| Goal of the exercise |
From the records below, transcribe only the lines running from the one with "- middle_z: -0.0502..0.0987" through the one with "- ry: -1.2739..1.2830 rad". Keep both of those end lines.
○ ○ ○ ○
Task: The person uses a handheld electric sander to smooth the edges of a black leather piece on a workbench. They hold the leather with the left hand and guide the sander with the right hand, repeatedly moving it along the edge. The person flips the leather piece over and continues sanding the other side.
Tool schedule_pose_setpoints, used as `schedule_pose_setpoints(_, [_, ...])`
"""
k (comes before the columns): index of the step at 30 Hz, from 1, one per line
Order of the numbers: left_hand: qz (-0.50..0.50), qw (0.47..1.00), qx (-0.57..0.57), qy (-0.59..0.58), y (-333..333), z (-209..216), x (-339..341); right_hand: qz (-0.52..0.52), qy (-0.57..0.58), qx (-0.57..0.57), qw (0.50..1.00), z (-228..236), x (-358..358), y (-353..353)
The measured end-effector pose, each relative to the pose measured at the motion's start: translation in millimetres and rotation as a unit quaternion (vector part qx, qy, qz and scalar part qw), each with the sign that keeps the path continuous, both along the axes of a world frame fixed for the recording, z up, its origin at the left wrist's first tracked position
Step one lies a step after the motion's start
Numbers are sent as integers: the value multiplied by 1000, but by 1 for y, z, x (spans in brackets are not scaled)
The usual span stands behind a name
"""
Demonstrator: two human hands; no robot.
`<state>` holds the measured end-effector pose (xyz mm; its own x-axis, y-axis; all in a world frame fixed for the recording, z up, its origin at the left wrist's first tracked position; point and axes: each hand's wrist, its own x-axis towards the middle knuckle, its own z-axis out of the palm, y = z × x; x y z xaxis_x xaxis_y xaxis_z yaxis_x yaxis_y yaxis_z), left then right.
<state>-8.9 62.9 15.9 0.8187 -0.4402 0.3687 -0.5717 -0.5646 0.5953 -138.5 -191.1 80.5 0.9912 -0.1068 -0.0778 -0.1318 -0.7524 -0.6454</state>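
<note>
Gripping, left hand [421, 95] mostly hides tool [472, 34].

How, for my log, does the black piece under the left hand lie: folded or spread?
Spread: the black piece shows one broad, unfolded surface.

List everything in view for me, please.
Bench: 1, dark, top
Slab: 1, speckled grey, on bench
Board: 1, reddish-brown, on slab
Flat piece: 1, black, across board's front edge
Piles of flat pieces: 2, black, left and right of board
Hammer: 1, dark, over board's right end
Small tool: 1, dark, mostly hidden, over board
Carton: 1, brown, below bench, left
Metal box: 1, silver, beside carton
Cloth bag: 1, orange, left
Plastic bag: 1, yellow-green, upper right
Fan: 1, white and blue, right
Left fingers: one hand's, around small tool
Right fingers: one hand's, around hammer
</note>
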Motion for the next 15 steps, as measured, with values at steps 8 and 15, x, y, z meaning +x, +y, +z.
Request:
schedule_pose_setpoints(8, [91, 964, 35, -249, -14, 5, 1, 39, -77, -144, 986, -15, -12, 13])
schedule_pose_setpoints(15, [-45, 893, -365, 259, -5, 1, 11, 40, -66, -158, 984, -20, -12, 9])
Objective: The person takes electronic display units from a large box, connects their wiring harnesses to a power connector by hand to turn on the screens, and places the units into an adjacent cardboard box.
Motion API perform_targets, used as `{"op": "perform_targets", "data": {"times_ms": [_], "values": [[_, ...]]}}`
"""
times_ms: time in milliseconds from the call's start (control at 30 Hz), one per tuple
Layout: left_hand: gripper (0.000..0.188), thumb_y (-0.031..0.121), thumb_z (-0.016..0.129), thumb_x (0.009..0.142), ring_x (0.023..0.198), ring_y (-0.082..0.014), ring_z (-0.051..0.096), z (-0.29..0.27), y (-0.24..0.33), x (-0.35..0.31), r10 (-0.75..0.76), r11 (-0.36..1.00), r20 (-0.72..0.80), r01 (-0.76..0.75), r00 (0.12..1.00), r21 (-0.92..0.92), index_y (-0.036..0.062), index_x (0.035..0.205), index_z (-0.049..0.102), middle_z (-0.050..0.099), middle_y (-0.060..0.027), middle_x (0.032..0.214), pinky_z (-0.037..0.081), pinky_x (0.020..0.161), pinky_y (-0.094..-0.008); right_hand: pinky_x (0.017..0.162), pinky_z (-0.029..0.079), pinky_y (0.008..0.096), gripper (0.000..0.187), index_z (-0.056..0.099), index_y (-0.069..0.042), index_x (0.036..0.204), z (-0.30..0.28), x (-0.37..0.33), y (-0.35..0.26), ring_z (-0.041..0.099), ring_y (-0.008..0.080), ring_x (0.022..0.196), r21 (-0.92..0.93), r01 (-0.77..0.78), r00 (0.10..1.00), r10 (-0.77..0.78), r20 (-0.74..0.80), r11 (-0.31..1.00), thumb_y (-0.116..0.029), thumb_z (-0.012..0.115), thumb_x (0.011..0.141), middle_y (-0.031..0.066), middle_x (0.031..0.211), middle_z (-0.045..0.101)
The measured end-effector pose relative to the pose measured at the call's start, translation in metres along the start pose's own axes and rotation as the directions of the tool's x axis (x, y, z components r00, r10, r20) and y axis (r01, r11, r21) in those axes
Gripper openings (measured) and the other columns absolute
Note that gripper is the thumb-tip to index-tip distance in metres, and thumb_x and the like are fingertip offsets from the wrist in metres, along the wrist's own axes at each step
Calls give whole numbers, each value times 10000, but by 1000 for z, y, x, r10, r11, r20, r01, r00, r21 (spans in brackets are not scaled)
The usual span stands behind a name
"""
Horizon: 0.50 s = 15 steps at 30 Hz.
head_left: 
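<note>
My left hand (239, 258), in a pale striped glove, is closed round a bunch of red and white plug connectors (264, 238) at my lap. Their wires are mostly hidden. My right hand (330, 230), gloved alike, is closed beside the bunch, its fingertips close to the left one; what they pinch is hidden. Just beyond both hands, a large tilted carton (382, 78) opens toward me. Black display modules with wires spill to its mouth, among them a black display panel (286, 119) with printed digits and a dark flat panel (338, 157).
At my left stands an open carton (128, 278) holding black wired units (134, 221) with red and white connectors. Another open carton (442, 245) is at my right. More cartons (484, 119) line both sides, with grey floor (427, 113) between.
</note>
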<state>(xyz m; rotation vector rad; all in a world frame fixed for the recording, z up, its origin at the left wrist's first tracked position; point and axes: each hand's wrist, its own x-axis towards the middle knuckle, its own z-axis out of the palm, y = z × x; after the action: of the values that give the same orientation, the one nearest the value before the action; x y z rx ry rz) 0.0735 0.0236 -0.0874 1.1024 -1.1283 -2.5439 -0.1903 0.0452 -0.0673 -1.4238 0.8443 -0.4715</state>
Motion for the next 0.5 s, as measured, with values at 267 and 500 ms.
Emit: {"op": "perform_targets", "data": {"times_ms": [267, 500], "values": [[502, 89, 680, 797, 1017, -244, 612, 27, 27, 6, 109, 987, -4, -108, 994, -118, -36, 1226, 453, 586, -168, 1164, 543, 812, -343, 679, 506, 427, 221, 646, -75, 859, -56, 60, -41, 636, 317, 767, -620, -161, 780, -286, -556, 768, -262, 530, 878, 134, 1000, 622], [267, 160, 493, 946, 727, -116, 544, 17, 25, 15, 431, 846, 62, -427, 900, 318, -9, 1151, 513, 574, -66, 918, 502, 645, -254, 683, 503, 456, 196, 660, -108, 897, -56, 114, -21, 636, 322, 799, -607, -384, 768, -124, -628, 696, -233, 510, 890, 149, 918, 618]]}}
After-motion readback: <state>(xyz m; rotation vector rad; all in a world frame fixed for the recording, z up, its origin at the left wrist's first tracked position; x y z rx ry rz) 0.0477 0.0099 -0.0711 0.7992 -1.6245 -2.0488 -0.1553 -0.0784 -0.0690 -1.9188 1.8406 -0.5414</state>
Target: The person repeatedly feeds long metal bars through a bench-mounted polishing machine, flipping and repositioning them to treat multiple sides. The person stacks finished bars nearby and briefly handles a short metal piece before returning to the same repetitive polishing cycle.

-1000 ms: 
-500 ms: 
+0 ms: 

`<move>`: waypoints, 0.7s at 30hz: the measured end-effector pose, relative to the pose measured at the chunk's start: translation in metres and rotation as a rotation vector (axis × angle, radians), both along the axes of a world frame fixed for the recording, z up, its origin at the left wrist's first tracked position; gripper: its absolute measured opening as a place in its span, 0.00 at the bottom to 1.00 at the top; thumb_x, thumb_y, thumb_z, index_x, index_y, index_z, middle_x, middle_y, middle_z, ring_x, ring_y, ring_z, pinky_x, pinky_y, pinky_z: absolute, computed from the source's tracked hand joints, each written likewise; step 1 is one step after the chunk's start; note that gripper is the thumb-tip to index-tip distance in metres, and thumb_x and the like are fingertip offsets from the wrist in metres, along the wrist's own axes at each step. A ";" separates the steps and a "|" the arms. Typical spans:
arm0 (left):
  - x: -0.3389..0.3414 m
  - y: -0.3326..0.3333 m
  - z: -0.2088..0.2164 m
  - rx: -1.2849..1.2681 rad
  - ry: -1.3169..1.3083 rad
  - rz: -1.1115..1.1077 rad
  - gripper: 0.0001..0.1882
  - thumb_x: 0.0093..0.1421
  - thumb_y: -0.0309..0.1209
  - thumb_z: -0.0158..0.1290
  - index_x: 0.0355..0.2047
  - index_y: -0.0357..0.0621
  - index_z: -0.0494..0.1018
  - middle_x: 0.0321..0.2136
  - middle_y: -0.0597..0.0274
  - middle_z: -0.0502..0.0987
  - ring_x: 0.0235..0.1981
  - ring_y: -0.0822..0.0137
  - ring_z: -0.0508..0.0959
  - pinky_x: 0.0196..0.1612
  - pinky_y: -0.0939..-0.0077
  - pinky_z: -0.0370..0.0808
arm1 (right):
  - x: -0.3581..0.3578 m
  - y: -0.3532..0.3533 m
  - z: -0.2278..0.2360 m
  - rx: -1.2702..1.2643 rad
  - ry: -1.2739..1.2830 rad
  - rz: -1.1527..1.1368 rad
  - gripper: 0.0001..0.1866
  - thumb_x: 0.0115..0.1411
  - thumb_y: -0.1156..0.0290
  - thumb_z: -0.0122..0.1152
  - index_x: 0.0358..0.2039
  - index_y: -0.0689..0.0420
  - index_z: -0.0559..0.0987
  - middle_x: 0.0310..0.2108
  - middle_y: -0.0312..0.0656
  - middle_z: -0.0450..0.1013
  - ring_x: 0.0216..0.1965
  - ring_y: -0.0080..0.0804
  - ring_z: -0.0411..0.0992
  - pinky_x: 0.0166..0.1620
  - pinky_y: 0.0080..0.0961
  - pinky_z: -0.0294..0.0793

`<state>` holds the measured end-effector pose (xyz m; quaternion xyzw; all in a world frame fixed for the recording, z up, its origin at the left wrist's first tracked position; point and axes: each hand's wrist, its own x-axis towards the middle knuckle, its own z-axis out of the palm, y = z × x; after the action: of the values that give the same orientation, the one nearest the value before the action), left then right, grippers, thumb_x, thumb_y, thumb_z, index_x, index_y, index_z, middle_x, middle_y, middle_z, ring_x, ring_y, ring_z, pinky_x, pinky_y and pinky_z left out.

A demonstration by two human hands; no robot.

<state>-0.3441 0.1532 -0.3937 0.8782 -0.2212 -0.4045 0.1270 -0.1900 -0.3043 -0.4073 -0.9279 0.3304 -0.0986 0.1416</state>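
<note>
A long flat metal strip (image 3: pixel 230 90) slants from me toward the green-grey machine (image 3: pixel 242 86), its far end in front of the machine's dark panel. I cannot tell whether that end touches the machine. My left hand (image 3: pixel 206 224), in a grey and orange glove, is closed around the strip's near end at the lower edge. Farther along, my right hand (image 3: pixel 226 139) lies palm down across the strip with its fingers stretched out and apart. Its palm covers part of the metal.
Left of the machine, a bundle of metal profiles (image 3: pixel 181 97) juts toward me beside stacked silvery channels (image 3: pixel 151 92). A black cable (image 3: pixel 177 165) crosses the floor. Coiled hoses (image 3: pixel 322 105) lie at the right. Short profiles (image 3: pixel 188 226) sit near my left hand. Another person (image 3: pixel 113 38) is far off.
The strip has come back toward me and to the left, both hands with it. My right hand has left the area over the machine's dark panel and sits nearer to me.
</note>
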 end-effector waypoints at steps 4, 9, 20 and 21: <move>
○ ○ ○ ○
| Solution for this problem |
  - middle_z: -0.0502..0.0987
  - ring_x: 0.0235..0.1981
  - ring_y: -0.0822..0.0137
  - ring_z: -0.0508..0.0959
  - pinky_x: 0.0196..0.1612
  - pinky_y: -0.0939..-0.0077
  - pinky_z: -0.0370..0.0808
arm1 (right):
  - x: -0.3581..0.3578 m
  - y: -0.3532..0.3533 m
  - z: -0.2278..0.2360 m
  - rx: -1.2702..1.2643 rad
  - ry: -1.2739..1.2830 rad

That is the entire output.